* _Task_:
Count the lines of the data below that include the string "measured", and provide nothing but the result.

* _Information supplied_:
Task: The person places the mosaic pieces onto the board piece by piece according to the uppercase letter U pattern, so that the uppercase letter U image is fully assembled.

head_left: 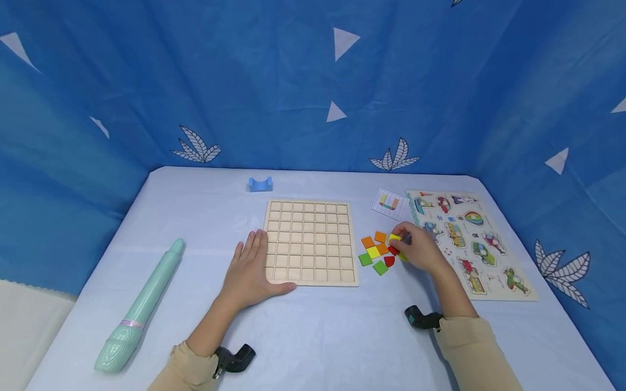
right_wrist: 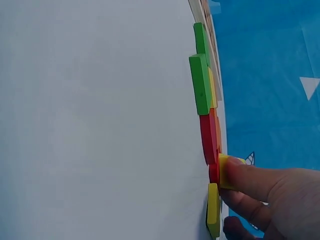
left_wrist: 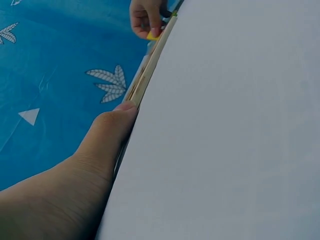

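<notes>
A wooden grid board [head_left: 310, 244] lies flat on the table. My left hand [head_left: 250, 271] rests along its left and front edges with fingers straight; in the left wrist view the thumb [left_wrist: 117, 117] touches the board's edge. To the right of the board, my right hand [head_left: 418, 247] pinches a yellow tile [head_left: 394, 238] between thumb and fingers, just above the loose tiles. These include green tiles [head_left: 380, 267], orange tiles [head_left: 368, 242], red pieces [head_left: 389, 261] and a yellow tile [head_left: 373, 252]. Another yellow piece [right_wrist: 213, 210] lies below the right hand, partly hidden in the head view.
A small pattern card [head_left: 390, 203] lies behind the tiles. At the right is a picture puzzle board [head_left: 471, 244]. A blue notched block [head_left: 260, 184] stands at the back, and a mint green microphone-shaped object [head_left: 142, 309] lies at the left.
</notes>
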### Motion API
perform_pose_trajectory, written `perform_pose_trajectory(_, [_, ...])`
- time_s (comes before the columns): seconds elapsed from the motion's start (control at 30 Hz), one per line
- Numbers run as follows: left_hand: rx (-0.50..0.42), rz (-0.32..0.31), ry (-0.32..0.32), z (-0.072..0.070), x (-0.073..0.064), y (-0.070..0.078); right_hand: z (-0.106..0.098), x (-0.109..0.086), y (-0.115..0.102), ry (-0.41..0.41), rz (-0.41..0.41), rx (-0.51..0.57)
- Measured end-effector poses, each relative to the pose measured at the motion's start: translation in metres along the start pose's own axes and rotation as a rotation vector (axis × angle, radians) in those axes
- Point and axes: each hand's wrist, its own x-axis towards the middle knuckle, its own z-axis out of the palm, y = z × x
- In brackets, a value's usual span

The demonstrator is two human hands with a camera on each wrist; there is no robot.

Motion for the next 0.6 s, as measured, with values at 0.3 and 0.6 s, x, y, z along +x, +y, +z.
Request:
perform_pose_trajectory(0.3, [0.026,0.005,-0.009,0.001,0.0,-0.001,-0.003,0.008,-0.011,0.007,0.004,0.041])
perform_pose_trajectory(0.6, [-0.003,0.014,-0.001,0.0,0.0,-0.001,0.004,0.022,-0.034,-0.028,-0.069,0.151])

* _Exercise solution_:
2